WHAT YOU WILL DO: The required result is a copy of each line below in which "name" appears.

====================

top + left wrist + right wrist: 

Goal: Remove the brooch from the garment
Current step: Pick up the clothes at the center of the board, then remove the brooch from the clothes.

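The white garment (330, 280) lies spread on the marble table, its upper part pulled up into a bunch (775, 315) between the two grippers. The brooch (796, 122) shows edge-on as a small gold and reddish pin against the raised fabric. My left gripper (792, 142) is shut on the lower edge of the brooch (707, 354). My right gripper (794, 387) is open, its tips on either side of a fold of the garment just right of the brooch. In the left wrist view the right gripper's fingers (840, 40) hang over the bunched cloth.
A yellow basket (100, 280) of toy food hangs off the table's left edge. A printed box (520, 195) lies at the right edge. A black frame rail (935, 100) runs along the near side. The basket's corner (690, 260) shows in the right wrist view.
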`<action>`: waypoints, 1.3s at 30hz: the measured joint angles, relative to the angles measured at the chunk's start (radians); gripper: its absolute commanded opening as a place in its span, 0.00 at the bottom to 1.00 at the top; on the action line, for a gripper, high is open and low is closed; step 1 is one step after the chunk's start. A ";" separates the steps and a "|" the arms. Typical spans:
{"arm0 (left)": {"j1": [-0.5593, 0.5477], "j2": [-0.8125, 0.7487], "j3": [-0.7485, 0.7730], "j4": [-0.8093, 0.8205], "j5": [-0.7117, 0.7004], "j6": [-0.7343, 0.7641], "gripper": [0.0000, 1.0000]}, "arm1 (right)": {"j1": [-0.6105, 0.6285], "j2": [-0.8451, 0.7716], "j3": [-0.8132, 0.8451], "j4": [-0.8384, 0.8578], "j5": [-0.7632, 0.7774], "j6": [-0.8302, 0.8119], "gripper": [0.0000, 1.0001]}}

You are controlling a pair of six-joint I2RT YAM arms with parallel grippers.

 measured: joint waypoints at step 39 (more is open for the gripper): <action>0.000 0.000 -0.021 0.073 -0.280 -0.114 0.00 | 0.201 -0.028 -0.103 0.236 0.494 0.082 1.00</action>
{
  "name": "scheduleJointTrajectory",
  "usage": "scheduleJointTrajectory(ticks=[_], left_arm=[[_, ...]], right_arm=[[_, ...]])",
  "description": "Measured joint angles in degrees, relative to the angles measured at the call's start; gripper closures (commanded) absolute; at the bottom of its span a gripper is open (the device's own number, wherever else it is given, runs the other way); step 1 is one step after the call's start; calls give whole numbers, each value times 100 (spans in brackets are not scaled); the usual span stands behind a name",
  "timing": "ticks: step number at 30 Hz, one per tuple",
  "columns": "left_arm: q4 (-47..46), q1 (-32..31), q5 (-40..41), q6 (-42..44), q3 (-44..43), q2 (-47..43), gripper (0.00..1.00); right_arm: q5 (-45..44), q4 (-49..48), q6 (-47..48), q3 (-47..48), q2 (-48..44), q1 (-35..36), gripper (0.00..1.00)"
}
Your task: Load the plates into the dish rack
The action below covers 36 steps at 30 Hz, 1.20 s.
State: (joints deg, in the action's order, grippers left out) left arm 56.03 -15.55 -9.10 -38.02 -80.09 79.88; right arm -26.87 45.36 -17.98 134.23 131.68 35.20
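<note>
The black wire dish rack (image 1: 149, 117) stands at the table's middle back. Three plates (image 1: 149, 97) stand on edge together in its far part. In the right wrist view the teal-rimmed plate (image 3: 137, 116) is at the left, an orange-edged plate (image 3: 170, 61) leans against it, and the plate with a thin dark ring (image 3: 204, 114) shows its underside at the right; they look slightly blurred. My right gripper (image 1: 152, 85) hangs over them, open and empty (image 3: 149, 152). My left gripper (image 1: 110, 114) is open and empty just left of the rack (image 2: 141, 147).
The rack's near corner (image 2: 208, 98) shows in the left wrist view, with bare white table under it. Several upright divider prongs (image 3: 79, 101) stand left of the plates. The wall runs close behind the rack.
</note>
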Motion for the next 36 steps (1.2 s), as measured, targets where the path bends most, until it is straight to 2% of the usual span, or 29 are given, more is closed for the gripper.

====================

TASK RESULT:
  "name": "scheduleJointTrajectory",
  "description": "Measured joint angles in degrees, relative to the angles measured at the call's start; gripper closures (commanded) absolute; at the bottom of its span a gripper is open (the device's own number, wherever else it is given, runs the other way); step 1 is one step after the call's start; calls give whole numbers, each value times 100 (spans in brackets are not scaled); the usual span stands behind a name",

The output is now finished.